We often hear about the benefits and applications of “multimodal” biometrics; the use of different biometric modalities together (e.g. fingerprint and face) to increase the performance and enrollment flexibility of biometric search and match solutions. There are cases where going multimodal is an ideal solution, but others where it’s not an attractive option. The benefits can come at the cost of increased biometric capture time and system complexity, and it can take a long time to gain benefits when introducing a new modality into a system where legacy enrollments are unimodal.
A more recent phenomenon in biometrics is the growing use of multiple algorithms within the same modality to conduct a search. That is, using a variety algorithms—such as from different vendors—in the same search, leveraging the strengths of each to compensate for weaknesses of others. As biometric databases grow, it becomes increasingly difficult to search them without false match and false non-match errors. People experienced with biometric search know that it’s all about the data, and “beauty is in the eye of the beholder”, which in this context means that where some biometric search algorithms see a match, others see a non-match; every algorithm has its strengths and weaknesses. This is particularly true for facial biometrics, where the “signal to noise” and variability in image quality is high as compared to fingerprint and iris. The more different the algorithm, the more complementary they tend to be.
As database sizes climb into the tens of millions, the statistical nature of biometrics comes into play. At a database size of 10 million, a system with a false match rate of just 10-5 will yield on the order of 100 match candidates above the threshold. A lights-out result of one candidate might be out of reach, but getting this number down is critical to operating a useful biometric search platform, but adding a modality is often not an option for any number of reasons, particularly when the system make use of legacy data, such as an existing fingerprint-based database.
Biometric matching algorithms make use of a broad assortment of techniques to compare samples. Any single biometric search system applies many different algorithms to the complex and difficult problem of using a machine to do what our brains do with ease—thanks to a few million years of evolution—and that is to process imagery. Effective classification and comparison of biometric images and signals “in the wild”—in large-scale, real-world environments—relies on designing algorithms that can handle features and conditions beyond the norm; corner cases, unusual cases. For example, in our biometric database of 10 million, an algorithm that incorrectly classifies samples with some feature occurs in just 1 in 1000 samples results in 10,000 records that are compared incorrectly. There can be hundreds of such features found in any given database. The reality is that no single algorithm addresses them all.
This is why biometric scientists are looking at ways to combine different approaches to leverage the strengths and minimize the weaknesses of each; using more specialized algorithms to do what each can do particularly well, like players on a team. Algorithms from different vendors have evolved over twenty years or more, often drawing on public-domain research, but designed in isolation, targeting different applications and most importantly, trained and tested on different datasets.
How can algorithms from different suppliers be used together in the same system? At a minimum, there must be an architecture in place that is open and flexible. This means
- enrollment hardware and software that is not tied to any particular matching algorithm or supplier,
- middleware that can integrate matchers from different suppliers, and
- dynamic matching workflow logic that can tune a biometric search for different situations.

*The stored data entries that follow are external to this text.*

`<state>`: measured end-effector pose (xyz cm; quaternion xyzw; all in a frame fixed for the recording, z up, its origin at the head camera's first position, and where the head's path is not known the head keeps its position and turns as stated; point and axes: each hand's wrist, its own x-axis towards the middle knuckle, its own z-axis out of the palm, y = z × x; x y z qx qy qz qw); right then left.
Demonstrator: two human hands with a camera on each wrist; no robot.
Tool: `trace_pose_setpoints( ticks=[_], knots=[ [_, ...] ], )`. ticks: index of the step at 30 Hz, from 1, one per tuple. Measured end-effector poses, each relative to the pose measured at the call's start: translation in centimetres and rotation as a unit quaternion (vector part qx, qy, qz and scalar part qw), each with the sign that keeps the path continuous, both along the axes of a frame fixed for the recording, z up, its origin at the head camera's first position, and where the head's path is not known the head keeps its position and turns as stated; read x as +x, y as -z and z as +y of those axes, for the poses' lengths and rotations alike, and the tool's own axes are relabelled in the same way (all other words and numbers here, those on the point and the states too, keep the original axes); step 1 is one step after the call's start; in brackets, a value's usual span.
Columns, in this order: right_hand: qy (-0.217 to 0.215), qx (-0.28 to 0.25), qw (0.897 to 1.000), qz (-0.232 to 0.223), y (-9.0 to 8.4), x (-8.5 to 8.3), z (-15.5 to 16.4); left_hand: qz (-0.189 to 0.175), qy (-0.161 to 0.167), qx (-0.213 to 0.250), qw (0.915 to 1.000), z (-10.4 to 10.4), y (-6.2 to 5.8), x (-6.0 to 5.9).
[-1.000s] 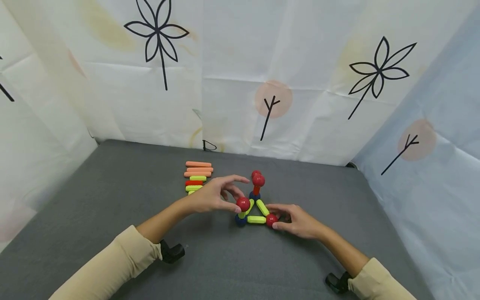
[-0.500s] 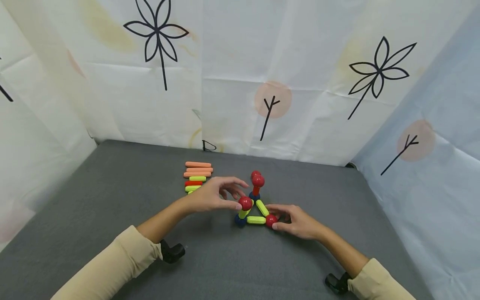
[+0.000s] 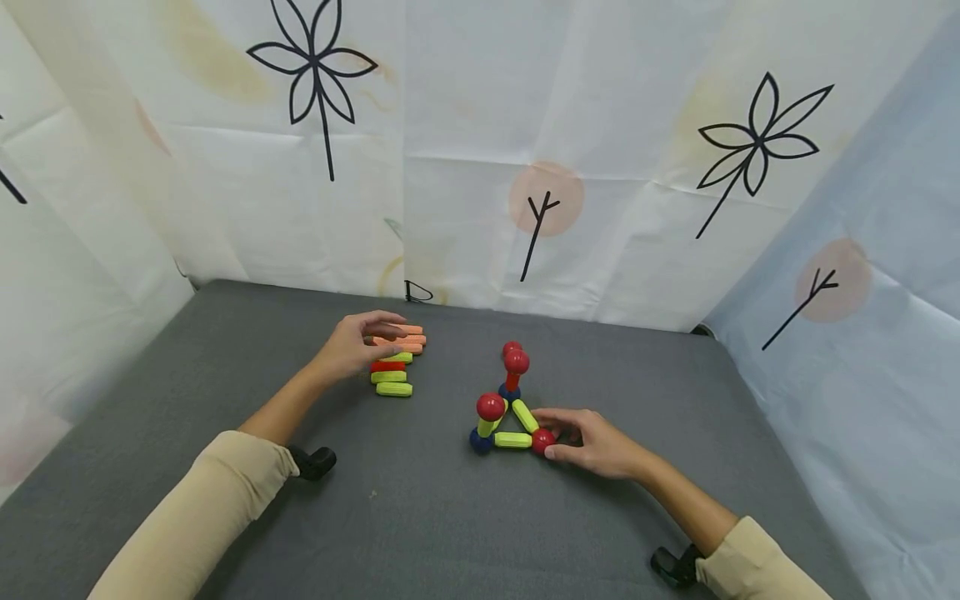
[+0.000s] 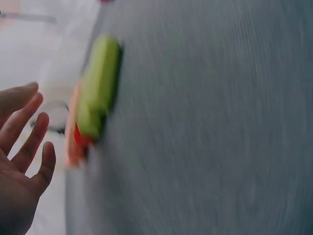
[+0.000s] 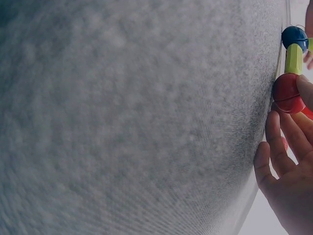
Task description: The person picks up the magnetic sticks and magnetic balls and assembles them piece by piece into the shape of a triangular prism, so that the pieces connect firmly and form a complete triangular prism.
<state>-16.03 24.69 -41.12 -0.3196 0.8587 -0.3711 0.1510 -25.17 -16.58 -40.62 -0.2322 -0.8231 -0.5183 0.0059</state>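
Note:
A toy frame of yellow-green sticks (image 3: 513, 439) and balls lies as a flat triangle on the grey table (image 3: 450, 533). Two short posts rise from it, each topped by a red ball (image 3: 491, 407). My right hand (image 3: 558, 433) pinches the red corner ball (image 3: 543, 440) between thumb and fingers; the right wrist view shows that ball (image 5: 288, 93) against my fingers (image 5: 276, 142), with a green stick (image 5: 293, 58) and blue ball (image 5: 295, 36) beyond. My left hand (image 3: 375, 337) hovers, fingers relaxed, over a pile of loose sticks (image 3: 392, 377). In the blurred left wrist view the hand (image 4: 22, 156) is open beside a green stick (image 4: 100, 93).
The loose pile holds orange sticks (image 3: 408, 339) at the back, then a red one (image 3: 387, 366) and green ones. White cloth walls with flower prints (image 3: 480, 167) close in the table's back and sides. Black wrist mounts (image 3: 315, 461) sit at both cuffs.
My left hand let go of the red ball on the near post and moved left and back to the stick pile. The right hand and frame have stayed put.

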Motion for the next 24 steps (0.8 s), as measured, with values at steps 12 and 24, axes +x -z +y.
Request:
trace_pose_setpoints(
  ticks=[12,24],
  knots=[
    [-0.002,-0.004,1.000,-0.007,0.0,-0.1,0.0,0.021,-0.021,-0.124,0.9919,-2.7,1.6,-1.0],
    [0.006,0.003,1.000,-0.009,-0.2,-0.1,-0.1,0.070,-0.058,-0.175,0.9804,-2.1,2.2,-1.2]
  ],
)
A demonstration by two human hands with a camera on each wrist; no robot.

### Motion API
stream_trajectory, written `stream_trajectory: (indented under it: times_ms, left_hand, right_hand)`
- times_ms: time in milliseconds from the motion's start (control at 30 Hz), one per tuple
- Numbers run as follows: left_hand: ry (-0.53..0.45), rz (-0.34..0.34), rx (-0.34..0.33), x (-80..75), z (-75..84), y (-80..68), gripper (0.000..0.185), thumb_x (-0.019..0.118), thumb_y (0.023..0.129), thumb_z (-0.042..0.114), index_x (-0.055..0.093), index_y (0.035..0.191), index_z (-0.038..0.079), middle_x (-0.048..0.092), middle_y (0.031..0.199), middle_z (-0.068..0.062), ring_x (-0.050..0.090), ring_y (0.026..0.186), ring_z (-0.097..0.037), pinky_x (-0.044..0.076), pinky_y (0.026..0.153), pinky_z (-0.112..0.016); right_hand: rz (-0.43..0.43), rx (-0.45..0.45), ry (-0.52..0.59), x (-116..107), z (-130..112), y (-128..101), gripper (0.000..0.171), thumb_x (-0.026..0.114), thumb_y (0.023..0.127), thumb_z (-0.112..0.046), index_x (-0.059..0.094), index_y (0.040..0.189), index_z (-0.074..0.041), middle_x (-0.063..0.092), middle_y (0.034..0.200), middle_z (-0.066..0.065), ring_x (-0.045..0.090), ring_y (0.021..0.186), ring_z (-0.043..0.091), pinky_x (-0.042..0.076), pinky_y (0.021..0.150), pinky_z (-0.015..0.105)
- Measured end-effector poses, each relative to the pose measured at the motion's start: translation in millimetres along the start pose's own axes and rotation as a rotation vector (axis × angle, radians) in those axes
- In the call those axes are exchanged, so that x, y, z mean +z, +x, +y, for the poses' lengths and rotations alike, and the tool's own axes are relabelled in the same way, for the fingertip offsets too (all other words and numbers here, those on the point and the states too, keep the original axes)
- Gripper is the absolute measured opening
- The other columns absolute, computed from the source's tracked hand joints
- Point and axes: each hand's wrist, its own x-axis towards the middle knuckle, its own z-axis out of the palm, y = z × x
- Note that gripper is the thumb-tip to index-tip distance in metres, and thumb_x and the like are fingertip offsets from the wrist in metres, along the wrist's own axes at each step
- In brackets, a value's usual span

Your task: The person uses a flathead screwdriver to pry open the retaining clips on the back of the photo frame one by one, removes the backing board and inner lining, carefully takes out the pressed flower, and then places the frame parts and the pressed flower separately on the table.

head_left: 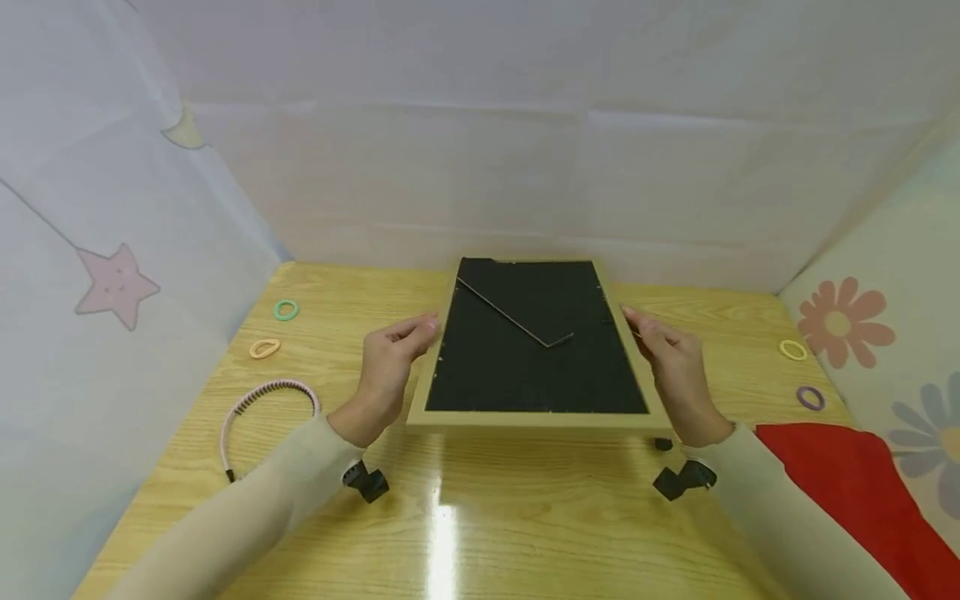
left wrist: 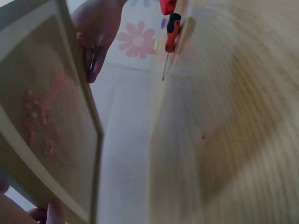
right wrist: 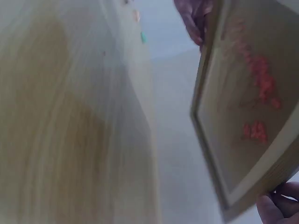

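A picture frame (head_left: pixel 540 419) with a pale wooden border is held up over the table, its black backing (head_left: pixel 525 367) uppermost in the head view. A thin bent edge line runs across the backing. My left hand (head_left: pixel 390 367) grips the frame's left side, thumb along the border. On the opposite side, my right hand (head_left: pixel 678 375) grips the other border. Both wrist views show the underside: a clear pane with red, raised shapes (right wrist: pixel 264 84) behind or on it. Below the frame lies a screwdriver (left wrist: pixel 172 35) with an orange and black handle, mostly hidden in the head view.
On the wooden table (head_left: pixel 517 533), a green ring (head_left: pixel 286 303), an orange ring (head_left: pixel 255 353) and a headband (head_left: pixel 227 425) lie at left. A yellow ring (head_left: pixel 780 346), a purple ring (head_left: pixel 801 400) and red cloth (head_left: pixel 847 475) are at right. Printed sheets wall the table.
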Motion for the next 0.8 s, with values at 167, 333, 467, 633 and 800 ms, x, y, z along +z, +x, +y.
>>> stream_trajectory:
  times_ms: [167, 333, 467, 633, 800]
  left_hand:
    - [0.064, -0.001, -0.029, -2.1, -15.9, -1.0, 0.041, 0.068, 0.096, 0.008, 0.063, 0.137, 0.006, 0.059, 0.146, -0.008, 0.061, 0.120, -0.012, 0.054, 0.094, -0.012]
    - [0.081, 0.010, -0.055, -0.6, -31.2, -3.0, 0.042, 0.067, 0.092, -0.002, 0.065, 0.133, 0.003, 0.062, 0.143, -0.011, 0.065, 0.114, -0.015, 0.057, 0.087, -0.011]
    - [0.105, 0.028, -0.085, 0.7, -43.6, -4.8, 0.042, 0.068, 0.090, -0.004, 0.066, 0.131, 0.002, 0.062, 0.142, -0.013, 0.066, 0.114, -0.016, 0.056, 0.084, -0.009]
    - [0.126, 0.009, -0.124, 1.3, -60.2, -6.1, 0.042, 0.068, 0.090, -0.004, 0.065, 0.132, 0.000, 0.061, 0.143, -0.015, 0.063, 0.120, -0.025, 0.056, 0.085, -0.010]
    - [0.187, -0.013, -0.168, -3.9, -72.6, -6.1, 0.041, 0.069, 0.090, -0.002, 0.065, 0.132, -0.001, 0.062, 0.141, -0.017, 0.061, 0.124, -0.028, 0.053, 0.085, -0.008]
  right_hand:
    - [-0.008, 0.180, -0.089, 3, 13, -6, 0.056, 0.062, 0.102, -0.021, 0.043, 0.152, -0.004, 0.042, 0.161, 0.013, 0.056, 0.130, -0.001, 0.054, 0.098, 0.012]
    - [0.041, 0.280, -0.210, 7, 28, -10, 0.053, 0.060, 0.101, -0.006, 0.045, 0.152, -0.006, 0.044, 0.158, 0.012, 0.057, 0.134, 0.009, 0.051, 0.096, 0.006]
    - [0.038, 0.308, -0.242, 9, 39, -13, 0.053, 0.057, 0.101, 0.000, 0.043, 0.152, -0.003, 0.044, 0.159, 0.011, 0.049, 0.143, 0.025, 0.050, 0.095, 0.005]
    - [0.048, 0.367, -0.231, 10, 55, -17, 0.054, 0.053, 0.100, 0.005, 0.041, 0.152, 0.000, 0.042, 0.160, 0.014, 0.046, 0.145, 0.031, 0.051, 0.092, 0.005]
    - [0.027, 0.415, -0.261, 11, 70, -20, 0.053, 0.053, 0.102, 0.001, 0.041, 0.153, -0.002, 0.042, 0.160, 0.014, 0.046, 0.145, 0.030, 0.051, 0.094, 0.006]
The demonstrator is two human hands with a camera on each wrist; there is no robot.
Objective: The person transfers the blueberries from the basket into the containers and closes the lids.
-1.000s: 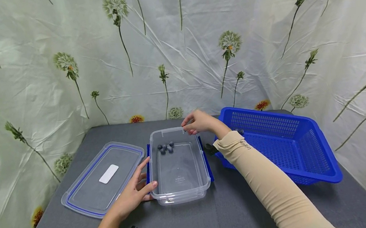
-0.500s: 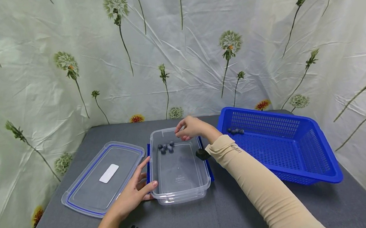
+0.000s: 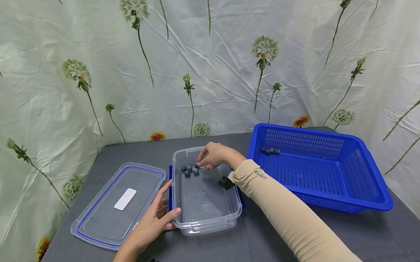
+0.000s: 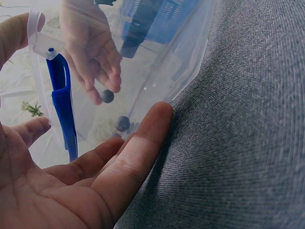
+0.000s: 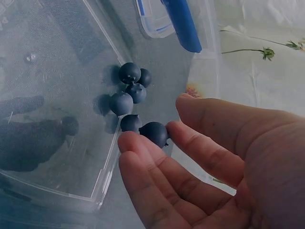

One example of the utility of such a system is its use in optimizing a search to accommodate poor quality probe samples. Some algorithms just perform better than others with low quality data, so it makes sense to tune a search for this situation, even if it lengthens the duration of the search. A poor-quality probe is much more likely to result in a false non-match. Most large-scale fingerprint matchers use a tiered funnel approach, first applying fast algorithms that narrow the results and then slower algorithms that perform more careful analysis of the more difficult classifications. A flexible system can reduce the penetration of the fast matcher, and even divert the sample to a search algorithm optimized for low-quality.
Another example applies biometric fusion to put two different vendor solutions to achieve a more reliable result. Testing would be performed to see how the two work together; how often they agree and disagree, for example. Based on the results, the system can be optimized to get higher confidence on match and non-match results.
Aware’s Biometric Services Platform (BioSP™) is an example of an algorithm-agnostic middleware platform, and Astra™ is a highly scalable “ABIS” biometric matching platform that can deploy Aware’s Nexa™ biometric algorithms but also those from other suppliers. As biometric systems evolve and databases grow, you can expect to see more intramodal fusion of algorithms—even from different vendors—in a biometric search.